Portman, as it happens, doesn't enjoy telling much about herself, either. She answers questions politely but prefers her privacy. She doesn't talk about boyfriends or breakups. Gael Garcia Bernal, the sultry star of ''The Motorcycle Diaries" and Portman's last beau, returns the favor. In a recent interview he said he would find it ''impossible to comment on anyone who is close to me. Please understand."
Romantic outcomes aside, Portman says she has surrounded herself with loyalists, people who would never betray her to the tabloids or the paparazzi she calls ''dangerous" and ''creepy." She hates discovering that what she thought was a private moment has become a public one via long-lens photography. The psychology major says she was especially grateful to realize no one would make a big deal of her at Harvard, since the self-described nerd never questioned that she would aim for an Ivy League degree.
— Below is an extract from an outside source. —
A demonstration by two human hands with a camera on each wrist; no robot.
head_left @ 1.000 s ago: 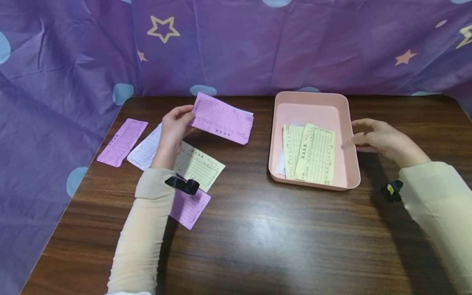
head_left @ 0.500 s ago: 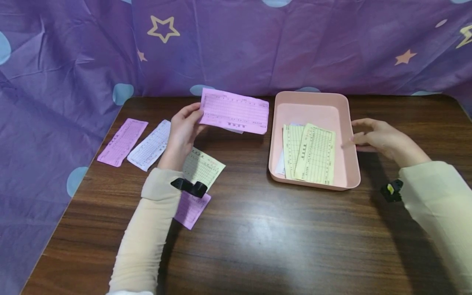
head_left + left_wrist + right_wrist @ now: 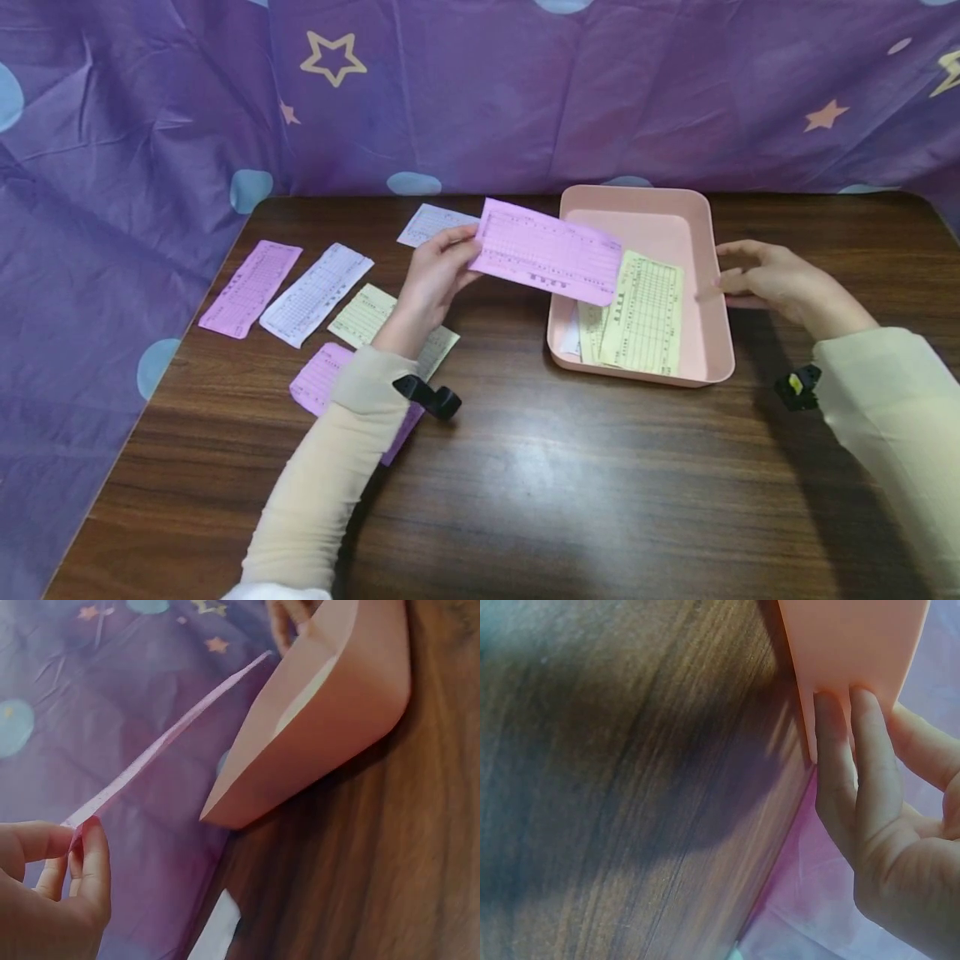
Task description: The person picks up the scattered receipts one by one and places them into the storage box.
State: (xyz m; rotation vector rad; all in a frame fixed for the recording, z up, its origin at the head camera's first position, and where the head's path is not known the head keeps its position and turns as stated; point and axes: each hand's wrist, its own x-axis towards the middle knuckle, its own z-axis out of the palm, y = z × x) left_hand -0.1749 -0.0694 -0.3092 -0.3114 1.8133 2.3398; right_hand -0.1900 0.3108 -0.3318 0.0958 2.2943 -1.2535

''First of all, I'm not like a celebrity celebrity; I don't get recognized when I'm walking down the street," Portman said. ''At school I'm sure they knew who I was because word spreads on a small campus. At the same time, the kids at Harvard are so accomplished in their own ways. . . . You talk to people and you discover that they spent a year working with AIDS patients in Africa, or there's a kid I knew who . . . would cut all his classes to go to the lab, where he was working on a cure for cancer. There's a kid in my class who published a novel before he started school that's a bestseller. So I was no big deal."
She did act during college, shooting ''Garden State" between exams her senior year. Her deal with ''Star Wars" director George Lucas, however, was summer breaks only to play Queen Amidala in the three most recent films, which she says was just fine with him.
Even now she's no acting machine, taking her time between movies and preferring to live a relatively quiet life on Long Island and to visit family in Israel until something as demanding as ''Closer" comes along. Then there's her work with FINCA, something she's not shy about. The statistics and stories pour out of her. She says she's proud to put a spotlight on the women the organization helps. That way the light is only indirectly on her, the way she prefers it when she's not filling a movie screen.